Liz works full time and her husband, “Lovely Bloke” is a stay at home dad who keeps the home fires burning whilst she works full time. Having now set up three businesses of her own, and made all of them profitable to varying degrees, Liz is sharing some thoughts on her experiences of starting businesses from scratch with Tots100 bloggers.
“Starting your own business” is a phrase that sounds sooooo exciting, doesn’t it?
People envisage a trip to the stationery shop, appointing an accountant to tell you how much money you’ve made and how many handbags you can buy and of course, having a bone fide business card. It’s fabulous.
But the reality is usually a bit different. In my case, starting my own business came from a need to earn money, quickly. There was no buying of stationery. There was no accountant – we did it ourselves.
And I didn’t have a business card for the first year. For me, my husband’s looming redundancy, after nearly 20 years with Cambridge University Press, from his lovely job which gave us a great lifestyle, suddenly became real and he along with more than 100 others, had an approximate date for leaving the Press.
So within the time between our finding out the rough date and it actually happening, I set to, taking my business idea from something that was a possibility to a reality. I was uber motivated because if it didn’t work, I was going to have to go back to work full time in my old job and I was worried about doing the international travel. (Sounds glam, but it wasn’t, I assure you…)
I could share lots of details about how it happened but I don’t think they will help you make progress if you’re starting up your own business. Instead, here are three of my top tips of things to think about when starting up a business…
- Decide if it’s going to be something that you are earning money from to buy handbags with, pay for family holidays from or, provide a source of income for your family to live from – to pay the bills, to buy food and to put petrol in your car. The pressures you put on yourself, in my opinion, to run a business, should be relative to the goals that you have for the income from it.

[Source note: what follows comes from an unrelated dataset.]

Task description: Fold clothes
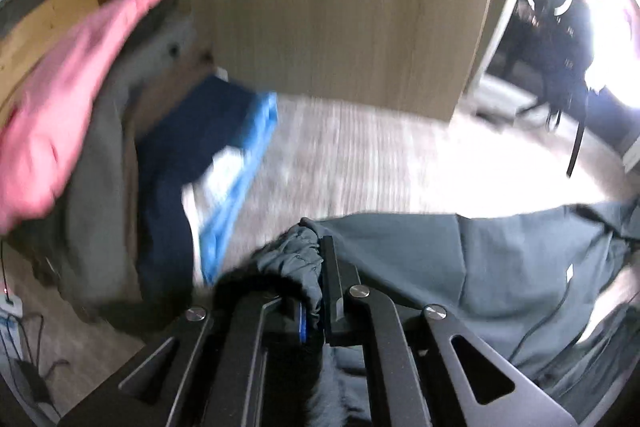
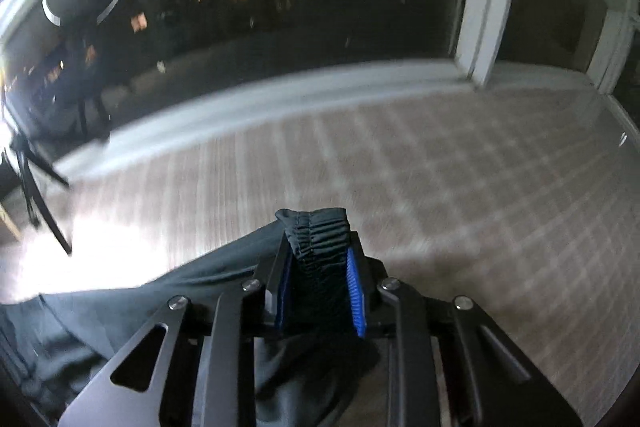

- Set a timetable for when you will assess whether it’s working or not. To do this, you need to have decided on number “1”. Decide on a date and write it down – in your diary, or somewhere that you will see it. On that date, you will review the time and effort you’ve been putting into your business and whether it’s generating the money that you want from it. If you are unsure, you’ll be able to decide if you want to give it another 6 months, and what you will do in that time, to move things on. Or you might realise that you’re doing really well and don’t need to step it up another gear. Or finally, you may decide it’s just not worth the effort. All of these outcomes are fine, because you will have reviewed and made a decision, which is one of the hardest things to do when starting up a business.
- Don’t listen to others – I used to always say that if you want to get a business going, you have to be prepared to miss playgroups and coffee dates with your friends to be able to get it going. That’s what I did, so I obviously thought it was the way forward. But now, nearly five years later, I can see that I could and indeed would have still made a success of my business, if I’d gone to the groups, because I would have worked either more efficiently or done something to make it happen. You don’t have to listen to me, or anyone else, because we’re all reporting from our own personal experiences. And they are different to yours. So by all means, read this blog, and then ignore it, because making your business successful is something only you know how to do.
Thanks to Liz for these great tips. What have you found challenging about starting your own business?